Saturday, 23 August 2014

Breakfast at your Desk: 10 overnight oats recipes

If you’ve been following me on Instagram, you will have seen over the last couple of weeks my breakfast journey documented with many stylish filters.

I’ve pulled together this roundup of my favourite overnight oats recipes, including a fabulous traditional Bircher Muesli recipe. It is a perfect Breakfast at your Desk recipe -an easy, nutritious and oh-so-tasty start to the day.

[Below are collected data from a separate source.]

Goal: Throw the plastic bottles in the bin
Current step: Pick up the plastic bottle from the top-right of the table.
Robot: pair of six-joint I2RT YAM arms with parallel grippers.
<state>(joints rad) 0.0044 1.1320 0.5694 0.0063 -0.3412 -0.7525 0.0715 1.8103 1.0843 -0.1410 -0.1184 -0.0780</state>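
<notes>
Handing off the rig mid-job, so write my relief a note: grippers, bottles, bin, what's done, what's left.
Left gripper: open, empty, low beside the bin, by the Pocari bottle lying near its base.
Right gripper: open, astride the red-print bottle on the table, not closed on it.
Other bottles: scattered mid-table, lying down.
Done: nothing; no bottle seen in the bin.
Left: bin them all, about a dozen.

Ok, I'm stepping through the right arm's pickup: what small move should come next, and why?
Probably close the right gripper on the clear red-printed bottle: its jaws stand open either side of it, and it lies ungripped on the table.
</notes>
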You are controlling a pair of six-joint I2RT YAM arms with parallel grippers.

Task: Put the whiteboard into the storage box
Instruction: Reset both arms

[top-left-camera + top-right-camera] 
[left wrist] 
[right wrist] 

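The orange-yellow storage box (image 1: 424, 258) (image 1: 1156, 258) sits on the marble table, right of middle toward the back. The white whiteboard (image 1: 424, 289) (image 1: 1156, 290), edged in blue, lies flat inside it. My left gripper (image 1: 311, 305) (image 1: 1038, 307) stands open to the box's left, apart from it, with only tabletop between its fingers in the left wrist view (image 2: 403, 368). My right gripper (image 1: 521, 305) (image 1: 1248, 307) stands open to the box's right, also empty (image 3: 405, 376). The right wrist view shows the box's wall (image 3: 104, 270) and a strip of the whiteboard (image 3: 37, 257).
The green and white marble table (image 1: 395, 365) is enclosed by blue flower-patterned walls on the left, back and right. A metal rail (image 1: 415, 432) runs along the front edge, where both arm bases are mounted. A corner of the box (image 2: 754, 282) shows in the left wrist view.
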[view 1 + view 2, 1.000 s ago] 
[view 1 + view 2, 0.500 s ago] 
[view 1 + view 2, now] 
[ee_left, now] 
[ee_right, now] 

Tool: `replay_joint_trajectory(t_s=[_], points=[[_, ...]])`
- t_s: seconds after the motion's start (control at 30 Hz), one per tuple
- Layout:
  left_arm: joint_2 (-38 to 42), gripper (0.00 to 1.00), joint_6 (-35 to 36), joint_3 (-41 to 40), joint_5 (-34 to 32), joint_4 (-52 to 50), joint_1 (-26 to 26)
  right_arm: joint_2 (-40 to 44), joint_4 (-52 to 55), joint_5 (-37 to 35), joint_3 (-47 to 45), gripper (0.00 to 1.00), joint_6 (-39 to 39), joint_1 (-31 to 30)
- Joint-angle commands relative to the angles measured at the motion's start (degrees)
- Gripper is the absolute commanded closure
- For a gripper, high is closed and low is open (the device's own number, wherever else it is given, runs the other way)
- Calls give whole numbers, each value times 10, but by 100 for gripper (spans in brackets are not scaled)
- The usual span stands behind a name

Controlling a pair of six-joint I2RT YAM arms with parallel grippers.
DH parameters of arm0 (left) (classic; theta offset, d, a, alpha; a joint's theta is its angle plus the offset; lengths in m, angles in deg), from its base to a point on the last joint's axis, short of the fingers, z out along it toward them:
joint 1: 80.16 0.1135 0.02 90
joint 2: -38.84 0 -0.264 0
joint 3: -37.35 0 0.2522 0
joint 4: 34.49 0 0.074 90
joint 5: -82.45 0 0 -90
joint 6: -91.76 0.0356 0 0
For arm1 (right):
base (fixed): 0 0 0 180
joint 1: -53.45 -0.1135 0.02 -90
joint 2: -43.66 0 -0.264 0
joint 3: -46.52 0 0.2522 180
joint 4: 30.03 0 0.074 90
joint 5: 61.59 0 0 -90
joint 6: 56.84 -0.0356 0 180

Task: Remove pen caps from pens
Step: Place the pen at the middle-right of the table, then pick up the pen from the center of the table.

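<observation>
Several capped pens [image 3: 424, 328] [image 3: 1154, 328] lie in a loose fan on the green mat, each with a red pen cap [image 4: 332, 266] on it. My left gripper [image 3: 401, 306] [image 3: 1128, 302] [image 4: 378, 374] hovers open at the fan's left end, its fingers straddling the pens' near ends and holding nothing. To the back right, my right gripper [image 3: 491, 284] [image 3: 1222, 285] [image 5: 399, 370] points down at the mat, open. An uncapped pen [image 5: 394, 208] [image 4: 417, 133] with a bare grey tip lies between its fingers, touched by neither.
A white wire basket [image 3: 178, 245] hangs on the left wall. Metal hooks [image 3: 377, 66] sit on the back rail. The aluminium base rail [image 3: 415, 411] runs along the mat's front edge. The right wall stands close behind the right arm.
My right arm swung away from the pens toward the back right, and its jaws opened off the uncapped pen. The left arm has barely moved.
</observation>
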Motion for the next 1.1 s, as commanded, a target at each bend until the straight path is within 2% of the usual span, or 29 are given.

Overnight oats - aka Bircher Muesli
I started getting very excited about these overnight oat jars (or Bircher muesli) at the beginning of the summer. This chilled alternative to hot porridge is made by letting the oats soak overnight in combinations of milk or fruit juice and yoghurt.

The raw oats need to soak up the liquid overnight, so I make mine in the evening to take with me the next morning for a decent breakfast at my desk. You can even make it in bulk as it lasts for a good few days in the fridge.

My basic recipe is equal parts of oats, yoghurt and almond milk, with variations of fruit and flavours added to the mix. Here's my round up of the top 10 overnight oats recipes:

Let me know what you think on Twitter, Instagram or email:

Enjoy x

1. The first attempt - coconut yoghurt, raspberries, chia and pomegranate

2. Raspberries, goji, and honey 
Use raspberry yoghurt to give it an extra fruity kick.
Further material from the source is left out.